As far as playing the game, it's a standard on-rails shooter. Take Panzer Dragoon and remove the rotation and dragon movement. Now you've got the controls down. What separates Rez from the other shooters, though, is the use of sound when playing the game. Every time the fire button is pressed or an enemy is shot, a sound plays. Hold down the fire button and link up to eight shots together, creating a small melodic line. The trance (house, or whatever electronic style) music in the background pumps along, while all of the shots and destruction of the enemies add accents and melodies on top of the beat. Music has been able to evoke an emotional response, and Rez relies on this to create a result that is strangely immersive.
Enemies aren't the only things floating around, as certain objects will allow you to evolve. Collect enough of these and your character will change to a higher form, mixing in different sounds and providing a higher firing speed, not to mention more intense visuals. Take a hit, though, and the character devolves. Take one at the lowest form and it's game over. Overdrive object can be collected and, if things get too crazy, used to attack everything on the screen at once. As the level progresses, the music and visuals intensify.

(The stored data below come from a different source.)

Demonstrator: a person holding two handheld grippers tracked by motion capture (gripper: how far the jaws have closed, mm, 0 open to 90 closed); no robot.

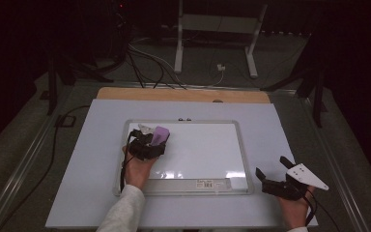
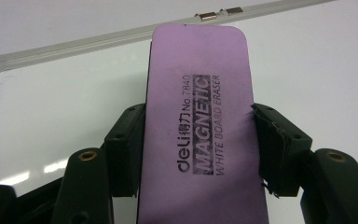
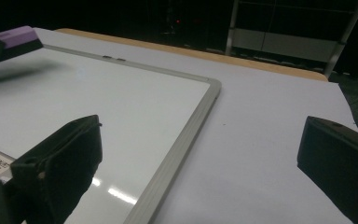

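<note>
Step, as judged: wiping white metal-framed whiteboard [image 1: 198, 150] with purple rectangular felt-backed eraser [image 2: 200, 130].
Left gripper [image 1: 147, 145] clamping eraser by long sides, over board's upper-left corner.
Right gripper [image 1: 275, 181] sitting wide, holding nothing, just right of board.
Next: pressing flat, sweeping across.
Eraser print reading: "deli No 7840 MAGNETIC WHITE BOARD ERASER".
Barcode sticker [image 1: 205, 183] on lower frame unreadable.
</note>
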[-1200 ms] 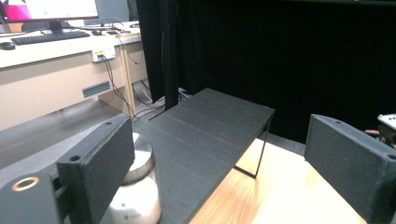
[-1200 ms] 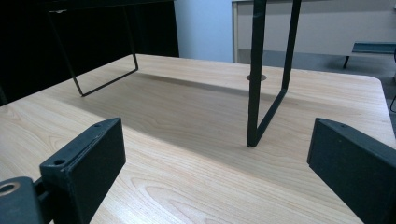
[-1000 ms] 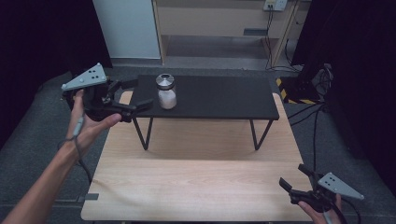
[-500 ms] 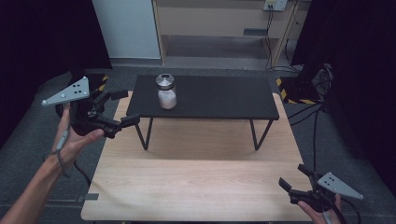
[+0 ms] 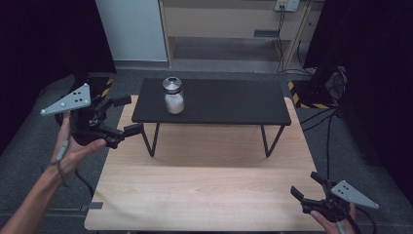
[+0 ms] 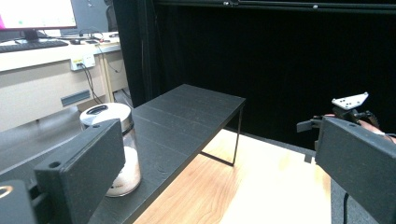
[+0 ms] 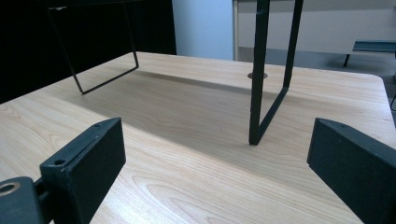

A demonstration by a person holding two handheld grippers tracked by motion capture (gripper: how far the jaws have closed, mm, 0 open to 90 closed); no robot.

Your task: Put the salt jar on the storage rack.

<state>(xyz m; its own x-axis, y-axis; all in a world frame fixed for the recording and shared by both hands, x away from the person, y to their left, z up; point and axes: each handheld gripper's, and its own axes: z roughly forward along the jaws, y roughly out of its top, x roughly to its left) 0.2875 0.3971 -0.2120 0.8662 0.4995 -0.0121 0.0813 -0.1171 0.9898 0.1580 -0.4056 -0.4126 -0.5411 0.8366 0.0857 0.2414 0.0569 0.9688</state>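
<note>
So the left gripper (image 5: pixel 122 116) has its jaws spread wide with nothing between them, and they've just been opening. It's hanging off the left edge of the wooden desk (image 5: pixel 204 195), held in the person's left hand (image 5: pixel 73 146), with the jaws pointing toward the left end of the little black stand (image 5: pixel 229 100). It isn't touching anything.

The thing it's aimed at is the jar (image 5: pixel 173 95): clear glass with a shiny metal lid and white powdery stuff filling the lower part. It stands upright on the left part of the black stand's top, near the front edge and a bit apart from the left gripper. In the left gripper view the jar (image 6: pixel 114 154) pokes out just past the left jaw, sitting on that dark top with plenty of free surface running off to the right.

The right gripper (image 5: pixel 311 187) is way over at the near right corner of the wooden desk, well apart from the jar. Its jaws are released too, with nothing in them. Its own view looks low across the light wood grain at one thin black leg (image 7: pixel 261 74) of the stand, which sits between the two jaws farther off.

Behind the desk there's a beige shelf unit (image 5: pixel 219 24) and some cables (image 5: pixel 321 117) on the grey floor.
</note>
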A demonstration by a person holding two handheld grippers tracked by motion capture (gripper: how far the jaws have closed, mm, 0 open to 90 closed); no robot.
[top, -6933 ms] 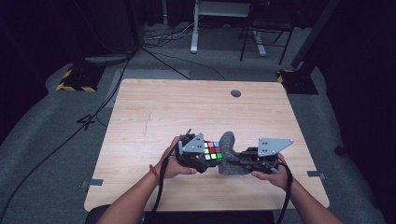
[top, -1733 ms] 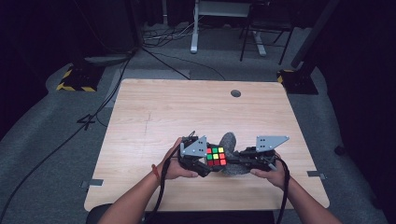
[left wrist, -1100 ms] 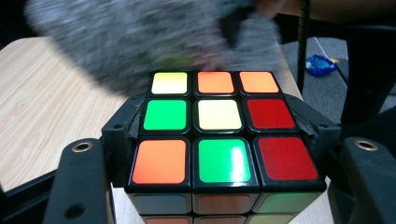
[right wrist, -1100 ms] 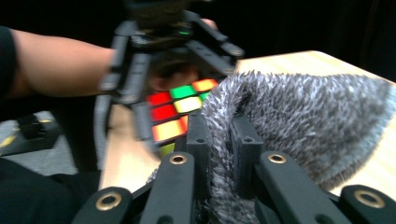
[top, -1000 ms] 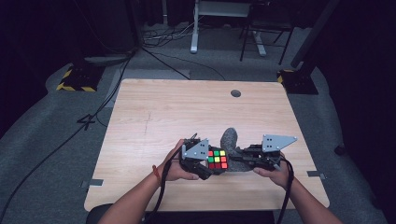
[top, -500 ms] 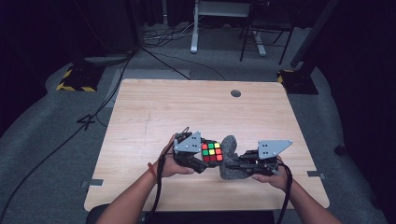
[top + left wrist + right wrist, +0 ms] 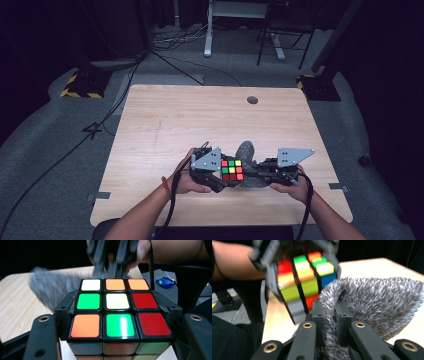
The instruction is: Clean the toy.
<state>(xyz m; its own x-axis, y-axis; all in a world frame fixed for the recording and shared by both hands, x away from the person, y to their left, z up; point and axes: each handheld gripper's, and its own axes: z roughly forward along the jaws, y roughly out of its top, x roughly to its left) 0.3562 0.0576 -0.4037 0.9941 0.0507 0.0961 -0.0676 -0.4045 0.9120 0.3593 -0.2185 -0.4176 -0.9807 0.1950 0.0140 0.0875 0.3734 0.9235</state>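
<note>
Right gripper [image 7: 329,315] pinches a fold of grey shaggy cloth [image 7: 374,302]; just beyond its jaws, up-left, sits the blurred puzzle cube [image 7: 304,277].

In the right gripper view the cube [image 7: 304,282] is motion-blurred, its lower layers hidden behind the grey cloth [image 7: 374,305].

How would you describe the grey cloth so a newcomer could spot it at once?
Start at the wooden table and go to its near edge, where two hands meet. The right gripper is shut on the grey cloth, pressed against the colour cube clamped in the left gripper. It is the fuzzy, shaggy, floppy item; the cube is hard, glossy and multicoloured.
</note>
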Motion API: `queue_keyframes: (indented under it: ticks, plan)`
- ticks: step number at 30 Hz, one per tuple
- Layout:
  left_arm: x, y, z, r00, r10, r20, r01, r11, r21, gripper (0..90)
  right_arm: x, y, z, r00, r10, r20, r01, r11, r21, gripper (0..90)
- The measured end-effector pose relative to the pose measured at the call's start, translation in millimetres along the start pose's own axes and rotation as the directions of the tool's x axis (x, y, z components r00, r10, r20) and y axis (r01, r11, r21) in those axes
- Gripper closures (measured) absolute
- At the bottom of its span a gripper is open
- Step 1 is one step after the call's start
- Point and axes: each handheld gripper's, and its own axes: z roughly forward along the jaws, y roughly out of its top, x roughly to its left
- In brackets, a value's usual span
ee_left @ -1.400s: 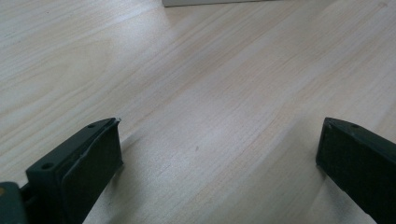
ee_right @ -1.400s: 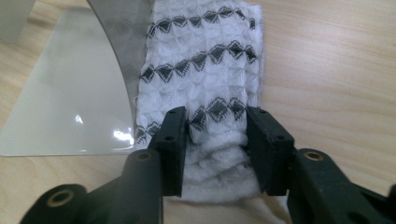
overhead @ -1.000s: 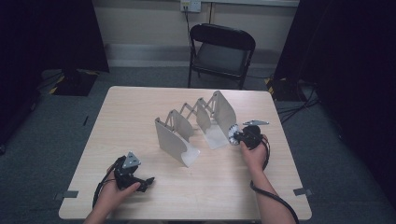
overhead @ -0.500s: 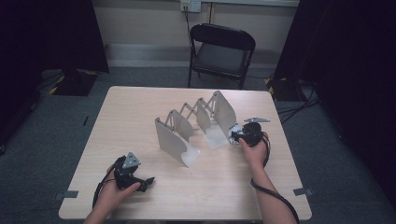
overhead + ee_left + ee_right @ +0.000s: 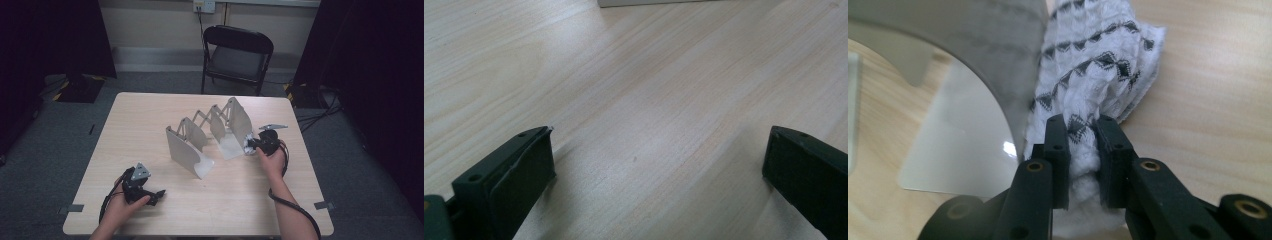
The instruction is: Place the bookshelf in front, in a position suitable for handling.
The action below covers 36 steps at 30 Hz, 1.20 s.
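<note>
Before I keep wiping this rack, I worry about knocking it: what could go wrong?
The right gripper pinches the patterned cloth against the end panel of the metal accordion rack. The left gripper rests open, far off, so the unbraced rack may slide or fold. The bunched cloth could slip out.

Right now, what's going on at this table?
A person is wiping an expandable metal file rack on the wooden table. The right hand-held gripper, whose jaws have just been closing, is clamped on a crumpled patterned cloth pressed against the rack's end panel. The left hand-held gripper rests open near the table's front edge, holding nothing.
</note>
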Motion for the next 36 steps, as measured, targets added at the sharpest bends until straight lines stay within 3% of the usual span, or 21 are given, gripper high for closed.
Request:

Each level ends with a firewall, the game's term for a boss. These are the big bad guys (or gals) and their life bar will appear on the screen. Take them out and survive long enough to finish off the level. The bosses themselves are pretty impressive and get more interesting as the game progresses. With the intense visuals and crazy sounds, I'd describe them as being able to play a Blue Man concert.
Rez is a game that is definitely greater than the sum of its part. Just the shooting alone would be a solid, but not spectacular, game. Sound pumps in an out, but without being integrated into the firing and controlling, it wouldn't have the same effect. The visuals are unique and would most likely turn a few heads, but it's really the combination of these elements that makes the game truly unique. Everything seems to blend together in a way that feels like playing the game, mixing music, and toying with the colors on the screen are one.
Though hard to find, the infamous Trance Vibrator is supported, which may or may not have been intended for use as a sex toy. It's a small vibrating pad that can be placed in pockets or sat upon and will vibrate along with the beats, the idea being to make the player feel even more connected with the game. With the Dual Shock controller, the vibration is built in, but I'll be honest, I've not been much of a fan of vibration in games. If you've got a decent sub, just crank up the volume. It's much more natural than having the controller leap out of your hands.
To keep interest in the game, there are several other modes in addition to the normal play. Score Attack mixes up the enemies and allows players to compete for the most points. There's a traveling mode for practicing or just relaxing. After completion, a beyond mode opens, with an extra level, a direct assault (play through all stages) and a variety of unlockable cheats. Despite this, the game is relatively short. There's a lot to unlock, but ultimately, there's really only about five and a half levels to the game, which is not to say that the game isn't fun or hasn't held my attention. Despite this, it's a game that I find myself drawn to play over and over.
Ultimately, Rez is a game that is all about the experience. The music, the visuals, the controls, and even the vibration all combine to create something that is greater than their individual components. It could be looked at as just what it is - a shooting game, but or those willing to soak up what Rez has to offer, it's well worth it.